— Exercise —
Each line below from the one containing "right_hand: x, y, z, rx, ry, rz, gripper" through the one containing "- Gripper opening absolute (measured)" is to be given again exactly, and no line outside that span.

+++ Data supplied

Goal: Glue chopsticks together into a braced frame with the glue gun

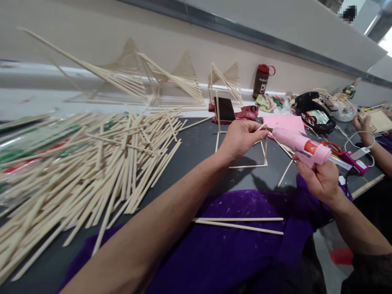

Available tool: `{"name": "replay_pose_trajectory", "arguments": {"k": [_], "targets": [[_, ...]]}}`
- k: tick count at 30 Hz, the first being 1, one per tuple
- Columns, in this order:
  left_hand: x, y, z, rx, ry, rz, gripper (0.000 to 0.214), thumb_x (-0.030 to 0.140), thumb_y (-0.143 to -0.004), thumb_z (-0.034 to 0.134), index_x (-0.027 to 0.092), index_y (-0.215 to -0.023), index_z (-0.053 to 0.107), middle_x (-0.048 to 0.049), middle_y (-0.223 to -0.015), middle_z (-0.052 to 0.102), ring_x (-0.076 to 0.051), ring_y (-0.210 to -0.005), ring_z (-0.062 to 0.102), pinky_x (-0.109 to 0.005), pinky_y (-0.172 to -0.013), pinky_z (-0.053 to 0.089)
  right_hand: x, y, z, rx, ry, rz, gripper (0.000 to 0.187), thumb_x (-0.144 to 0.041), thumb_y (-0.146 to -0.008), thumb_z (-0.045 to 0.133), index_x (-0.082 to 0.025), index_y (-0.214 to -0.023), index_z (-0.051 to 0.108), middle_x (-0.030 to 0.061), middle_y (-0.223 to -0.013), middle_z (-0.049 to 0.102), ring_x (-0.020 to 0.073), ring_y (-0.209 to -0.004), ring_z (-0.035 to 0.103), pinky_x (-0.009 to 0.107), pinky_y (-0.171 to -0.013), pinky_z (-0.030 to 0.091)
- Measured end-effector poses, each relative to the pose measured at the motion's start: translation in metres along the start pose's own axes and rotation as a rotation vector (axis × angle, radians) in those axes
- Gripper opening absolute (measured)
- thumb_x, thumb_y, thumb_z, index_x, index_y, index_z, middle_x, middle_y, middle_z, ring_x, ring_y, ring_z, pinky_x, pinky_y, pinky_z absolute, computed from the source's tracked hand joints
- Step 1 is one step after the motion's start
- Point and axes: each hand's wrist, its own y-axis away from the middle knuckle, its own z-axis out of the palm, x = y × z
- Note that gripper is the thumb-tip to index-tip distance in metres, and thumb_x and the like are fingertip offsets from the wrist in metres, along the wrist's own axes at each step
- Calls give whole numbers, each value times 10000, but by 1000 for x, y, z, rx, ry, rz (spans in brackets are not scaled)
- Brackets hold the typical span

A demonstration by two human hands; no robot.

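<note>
Head view, from the left: a heap of wooden sticks (92,163) sprawls over the dark desk (196,147). Next, the left hand (240,136) has its fingers pinched shut on the top corner of a small stick frame (248,166) standing on the desk. Behind it by the wall a brown bottle (261,81) stands capped, its contents hidden. A pink glue gun (298,143) points its nozzle at that corner, and the fingers of the right hand (320,179) are wrapped tight around its grip.

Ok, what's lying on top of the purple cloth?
Two long wooden sticks lie on the purple cloth, side by side. The left arm crosses it, so anything beneath the arm is hidden. The left hand pinches a stick; the right hand holds the glue gun.
</note>
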Motion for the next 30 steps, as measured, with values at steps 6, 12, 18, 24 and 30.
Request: {"name": "replay_pose_trajectory", "arguments": {"k": [6,12,18,24,30], "targets": [[1,1,0,-18,11,-12,150,308,-778,806,174,-711,805,2,-608,649,-151,-624,561,-265,-600,431,5,2,15,100,102,-211,424,-341,-1034,584,-237,-1444,612,151,-1274,773,307,-1126,772,466,-963,647],[0,1,0,-44,31,-25,191,335,-799,780,156,-768,836,16,-594,619,-120,-584,489,-259,-606,385,6,3,18,102,121,-155,397,-379,-1031,567,-239,-1396,634,156,-1269,763,327,-1156,757,508,-1002,631],[0,1,1,-23,15,-14,179,326,-789,781,163,-728,821,10,-579,617,-135,-590,514,-259,-583,393,5,1,19,110,115,-183,477,-345,-1033,579,-245,-1499,553,162,-1278,765,326,-1143,768,480,-967,651],[0,1,2,-15,19,-19,135,293,-772,783,183,-698,805,6,-585,628,-149,-611,549,-260,-573,411,5,-1,19,123,63,-203,506,-311,-1027,611,-247,-1524,542,164,-1305,758,320,-1130,772,454,-913,664],[-1,0,2,-18,23,-12,132,289,-767,768,180,-698,796,15,-578,608,-140,-592,528,-266,-584,399,6,-1,18,98,110,-216,544,-314,-1040,581,-261,-1571,476,151,-1302,758,308,-1090,783,435,-880,668]]}}
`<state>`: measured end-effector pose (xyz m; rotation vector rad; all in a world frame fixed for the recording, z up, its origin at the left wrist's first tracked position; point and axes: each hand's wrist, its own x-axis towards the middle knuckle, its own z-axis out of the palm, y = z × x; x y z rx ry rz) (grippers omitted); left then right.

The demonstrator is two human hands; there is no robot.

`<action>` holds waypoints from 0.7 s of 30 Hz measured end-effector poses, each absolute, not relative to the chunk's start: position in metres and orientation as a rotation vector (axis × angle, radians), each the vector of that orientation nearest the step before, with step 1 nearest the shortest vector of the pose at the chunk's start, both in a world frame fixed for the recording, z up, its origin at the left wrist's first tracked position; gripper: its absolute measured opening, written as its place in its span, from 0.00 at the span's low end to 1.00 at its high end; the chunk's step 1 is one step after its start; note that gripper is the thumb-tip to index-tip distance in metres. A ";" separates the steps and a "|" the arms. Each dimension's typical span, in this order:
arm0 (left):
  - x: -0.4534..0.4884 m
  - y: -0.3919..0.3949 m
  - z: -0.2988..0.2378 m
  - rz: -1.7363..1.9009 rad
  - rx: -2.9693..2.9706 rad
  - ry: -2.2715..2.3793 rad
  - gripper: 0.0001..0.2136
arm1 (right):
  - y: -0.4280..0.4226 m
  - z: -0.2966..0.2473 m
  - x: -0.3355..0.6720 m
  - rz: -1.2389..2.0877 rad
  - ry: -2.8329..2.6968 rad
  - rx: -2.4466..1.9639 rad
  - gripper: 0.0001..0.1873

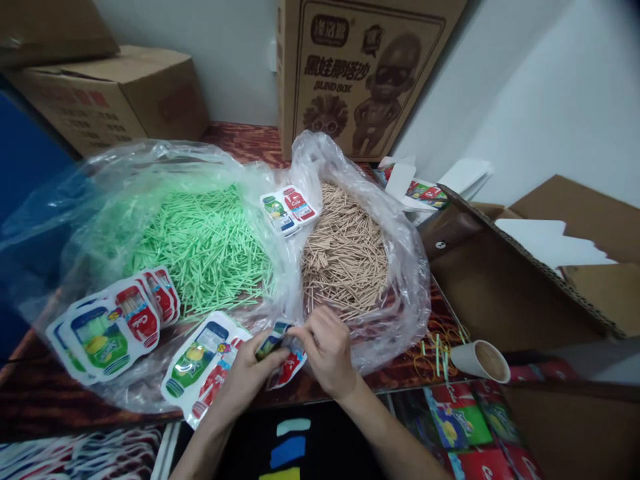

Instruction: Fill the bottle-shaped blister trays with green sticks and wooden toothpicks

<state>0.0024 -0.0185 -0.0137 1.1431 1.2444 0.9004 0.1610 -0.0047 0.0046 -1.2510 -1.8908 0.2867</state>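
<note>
My left hand is closed on a small printed packet with green and red bottle pictures, held low at the table's front edge. At the packet's upper right edge, my right hand pinches with thumb and curled fingers. A similar green and red packet lies just left of my left hand, partly covered by my wrist. Beyond my hands, a heap of light green sticks fills a clear plastic bag at left. Tan sticks lie in another clear bag at right.
More printed packets are stacked at the left, and a few lie between the bags. A paper cup lies tipped near rubber bands. Cardboard boxes stand behind; an open carton is at right.
</note>
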 end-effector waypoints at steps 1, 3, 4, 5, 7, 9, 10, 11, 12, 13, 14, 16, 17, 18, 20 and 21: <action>0.007 -0.019 -0.013 0.906 1.119 1.252 0.08 | -0.005 0.004 0.159 0.257 -1.877 -1.236 0.20; 0.013 -0.018 -0.012 0.911 1.094 1.286 0.08 | -0.005 0.003 0.157 0.258 -1.847 -1.222 0.21; 0.015 -0.018 -0.012 0.914 1.099 1.307 0.09 | -0.004 0.004 0.157 0.291 -1.828 -1.225 0.21; 0.016 -0.018 -0.012 0.912 1.113 1.324 0.10 | -0.003 0.004 0.158 0.351 -1.811 -1.234 0.21; 0.015 -0.017 -0.012 0.901 1.140 1.343 0.12 | 0.001 0.005 0.164 0.572 -1.808 -1.245 0.20; 0.012 -0.017 -0.014 0.895 1.147 1.352 0.13 | 0.008 0.005 0.176 0.871 -1.822 -1.230 0.18; 0.010 -0.017 -0.016 0.900 1.140 1.363 0.14 | 0.013 0.005 0.184 0.993 -1.815 -1.227 0.17; 0.009 -0.017 -0.017 0.905 1.129 1.372 0.15 | 0.020 0.005 0.192 1.063 -1.792 -1.241 0.16; 0.008 -0.017 -0.018 0.910 1.116 1.378 0.17 | 0.027 0.004 0.201 1.058 -1.756 -1.279 0.14; 0.008 -0.018 -0.018 0.911 1.102 1.378 0.18 | 0.035 0.004 0.209 0.991 -1.722 -1.339 0.13; 0.008 -0.018 -0.019 0.904 1.092 1.368 0.18 | 0.045 0.005 0.216 0.895 -1.698 -1.400 0.12; 0.010 -0.018 -0.019 0.886 1.085 1.339 0.19 | 0.066 0.007 0.227 0.679 -1.726 -1.480 0.11; 0.011 -0.018 -0.019 0.878 1.089 1.325 0.19 | 0.077 0.009 0.229 0.563 -1.775 -1.510 0.11; 0.012 -0.018 -0.019 0.874 1.091 1.318 0.19 | 0.089 0.011 0.229 0.444 -1.849 -1.540 0.11; 0.015 -0.019 -0.018 0.866 1.085 1.321 0.20 | 0.112 0.016 0.224 0.178 -2.034 -1.614 0.12; 0.016 -0.019 -0.018 0.860 1.078 1.326 0.20 | 0.123 0.017 0.220 0.050 -2.143 -1.652 0.13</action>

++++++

— Output for this task —
  right_hand: x, y, z, rx, ry, rz, gripper (0.000 to 0.187), thumb_x (-0.144 to 0.041), thumb_y (-0.146 to -0.008), thumb_z (-0.045 to 0.133), index_x (-0.082 to 0.025), index_y (-0.214 to -0.023), index_z (-0.051 to 0.108), middle_x (-0.030 to 0.061), middle_y (-0.223 to -0.013), middle_z (-0.049 to 0.102), ring_x (-0.020 to 0.073), ring_y (-0.209 to -0.004), ring_z (-0.035 to 0.103), pinky_x (-0.009 to 0.107), pinky_y (-0.171 to -0.013), pinky_z (-0.030 to 0.091)
- Measured end-effector poses, each relative to the pose measured at the motion's start: translation in metres along the start pose's own axes and rotation as a rotation vector (axis × angle, radians) in those axes
- Gripper opening absolute (measured)

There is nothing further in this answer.